Bernafas memang merupakan hal yang secara alami kita lakukan, yang kemudian membuat kita tidak sadar bahwa bernafas bisa jadi merupakan salah satu teknik krusial saat kita melakukan latihan beban. Mengapa demikian?
 
Teknik bernafas berhubungan dengan tekanan darah pada jantung; dan dengan melakukan teknik pernapasan yang baik, Anda meminimalisir kinerja jantung dan tekanan darah tidak naik terlalu besar1. Dengan teknik yang benar, jantung Anda akan tidak cepat berdebar–debar ketika sedang melakukan latihan beban.
 
Lalu bagaimana teknik yang benar? Tariklah napas sebelum mengangkat beban kemudian buanglah napas ketika mengangkat beban tersebut, baru tarik kembali napas Anda saat Anda akan menurunkan beban Anda (inhale before contraction-exhale when contraction-inhale after contraction)2. Misalnya,
 

  • Ketika latihan bench press, tariklah napas sebelum mendorong beban Anda, dan ketika mendorong, buanglah napas Anda kembali, kemudian tarik kembali saat beban nya turun.
  •  
     
     

  • Ketika latihan crunch, tariklah napas sebelum kontraksi, dan ketika kontraksi otot perut (ketika naik), buang lah napas Anda dan tarik napas kembali ketika proses relaksasi.
  •  
    Dengan teknik yang lebih baik, Anda bisa mendapatkan hasil yang lebih maksimal dan mengurangi resiko cedera.
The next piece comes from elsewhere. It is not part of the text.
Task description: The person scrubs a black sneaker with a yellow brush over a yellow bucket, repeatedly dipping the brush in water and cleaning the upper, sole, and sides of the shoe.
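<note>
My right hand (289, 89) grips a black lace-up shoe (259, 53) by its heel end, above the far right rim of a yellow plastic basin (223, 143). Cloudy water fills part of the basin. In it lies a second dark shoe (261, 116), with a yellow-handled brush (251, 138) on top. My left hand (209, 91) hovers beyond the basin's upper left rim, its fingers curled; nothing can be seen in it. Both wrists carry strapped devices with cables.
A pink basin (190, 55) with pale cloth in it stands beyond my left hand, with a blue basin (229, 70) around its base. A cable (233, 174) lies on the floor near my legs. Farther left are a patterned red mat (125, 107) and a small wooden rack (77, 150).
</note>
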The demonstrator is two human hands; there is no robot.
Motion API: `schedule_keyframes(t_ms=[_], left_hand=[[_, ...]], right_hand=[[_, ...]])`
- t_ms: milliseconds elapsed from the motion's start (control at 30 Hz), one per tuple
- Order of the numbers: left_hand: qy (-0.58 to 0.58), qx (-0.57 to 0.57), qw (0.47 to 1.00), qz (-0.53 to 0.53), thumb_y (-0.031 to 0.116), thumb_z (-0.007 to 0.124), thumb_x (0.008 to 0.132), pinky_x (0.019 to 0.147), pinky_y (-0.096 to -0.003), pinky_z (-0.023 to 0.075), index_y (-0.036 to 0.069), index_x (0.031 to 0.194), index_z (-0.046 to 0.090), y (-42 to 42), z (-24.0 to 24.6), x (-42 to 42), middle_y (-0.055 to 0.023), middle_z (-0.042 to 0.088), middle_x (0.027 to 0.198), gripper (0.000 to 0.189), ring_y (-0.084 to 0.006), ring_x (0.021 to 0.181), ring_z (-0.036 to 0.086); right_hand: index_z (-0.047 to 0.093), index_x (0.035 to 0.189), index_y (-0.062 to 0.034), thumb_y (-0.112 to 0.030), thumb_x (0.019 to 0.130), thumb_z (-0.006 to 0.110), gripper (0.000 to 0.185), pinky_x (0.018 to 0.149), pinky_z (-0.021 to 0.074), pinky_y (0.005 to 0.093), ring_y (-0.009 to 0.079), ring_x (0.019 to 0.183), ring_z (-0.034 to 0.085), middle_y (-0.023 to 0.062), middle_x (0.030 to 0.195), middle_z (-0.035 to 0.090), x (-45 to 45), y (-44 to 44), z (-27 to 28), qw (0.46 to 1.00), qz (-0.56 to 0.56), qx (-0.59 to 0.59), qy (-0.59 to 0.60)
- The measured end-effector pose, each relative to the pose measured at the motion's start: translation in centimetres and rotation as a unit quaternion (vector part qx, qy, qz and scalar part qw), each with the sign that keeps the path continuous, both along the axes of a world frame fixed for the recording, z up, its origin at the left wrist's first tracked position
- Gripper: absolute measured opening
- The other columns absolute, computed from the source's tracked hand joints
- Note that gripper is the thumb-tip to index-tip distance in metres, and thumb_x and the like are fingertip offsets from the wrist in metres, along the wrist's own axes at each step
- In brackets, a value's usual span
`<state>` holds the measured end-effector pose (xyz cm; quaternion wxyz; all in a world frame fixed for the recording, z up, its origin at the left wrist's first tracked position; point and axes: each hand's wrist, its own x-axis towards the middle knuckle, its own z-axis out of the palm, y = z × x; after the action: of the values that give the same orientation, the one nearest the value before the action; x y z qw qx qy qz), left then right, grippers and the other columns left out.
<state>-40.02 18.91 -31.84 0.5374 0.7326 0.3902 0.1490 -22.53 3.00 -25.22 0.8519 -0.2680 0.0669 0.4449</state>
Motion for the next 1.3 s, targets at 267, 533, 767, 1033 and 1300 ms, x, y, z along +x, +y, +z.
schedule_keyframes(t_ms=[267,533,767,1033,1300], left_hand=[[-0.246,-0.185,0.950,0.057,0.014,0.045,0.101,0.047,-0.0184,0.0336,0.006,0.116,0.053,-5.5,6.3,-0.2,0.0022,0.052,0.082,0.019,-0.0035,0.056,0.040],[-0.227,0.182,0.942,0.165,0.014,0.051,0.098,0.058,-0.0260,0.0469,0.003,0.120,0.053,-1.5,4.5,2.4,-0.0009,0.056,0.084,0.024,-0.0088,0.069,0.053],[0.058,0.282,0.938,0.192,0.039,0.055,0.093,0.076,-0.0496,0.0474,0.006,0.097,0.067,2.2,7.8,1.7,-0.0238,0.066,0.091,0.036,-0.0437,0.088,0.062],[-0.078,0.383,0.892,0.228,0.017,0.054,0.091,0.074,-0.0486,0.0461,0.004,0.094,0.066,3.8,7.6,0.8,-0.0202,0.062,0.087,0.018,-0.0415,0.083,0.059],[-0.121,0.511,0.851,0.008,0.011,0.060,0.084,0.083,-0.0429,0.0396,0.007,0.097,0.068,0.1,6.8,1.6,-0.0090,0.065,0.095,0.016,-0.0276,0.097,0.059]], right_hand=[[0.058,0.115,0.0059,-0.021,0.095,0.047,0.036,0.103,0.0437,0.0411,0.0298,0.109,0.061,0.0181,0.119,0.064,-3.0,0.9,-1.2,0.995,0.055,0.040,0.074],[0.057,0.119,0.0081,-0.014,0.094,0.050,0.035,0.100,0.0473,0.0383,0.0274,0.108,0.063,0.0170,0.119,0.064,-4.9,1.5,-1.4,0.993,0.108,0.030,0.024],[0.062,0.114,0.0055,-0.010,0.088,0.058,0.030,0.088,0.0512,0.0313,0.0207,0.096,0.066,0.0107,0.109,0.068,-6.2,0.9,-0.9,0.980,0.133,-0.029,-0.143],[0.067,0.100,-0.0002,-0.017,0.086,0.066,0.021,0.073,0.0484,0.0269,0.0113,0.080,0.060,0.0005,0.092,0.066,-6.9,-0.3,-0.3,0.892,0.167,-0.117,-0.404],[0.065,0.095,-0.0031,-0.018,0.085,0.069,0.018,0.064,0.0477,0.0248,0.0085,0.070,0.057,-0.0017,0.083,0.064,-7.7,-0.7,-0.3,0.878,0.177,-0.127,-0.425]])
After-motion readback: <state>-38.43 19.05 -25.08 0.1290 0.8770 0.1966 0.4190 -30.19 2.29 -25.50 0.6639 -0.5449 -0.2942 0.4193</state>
Selamat mencoba!
     
     
    References

    1. Linsenbardt, Steven T, Tom R. Thomas, and Richard W. Madsen. 1992. Effect of Breathing Techniques on Blood Pressure Response to Resistance Exercise. British Journal of Sports Medicine 26(2): 97-100.
    2. Evans, W. and Deanna C. Campbell. 1997. Nutrition, exercise, and healthy aging. Journal of American Dietetic Association 97: 632-638.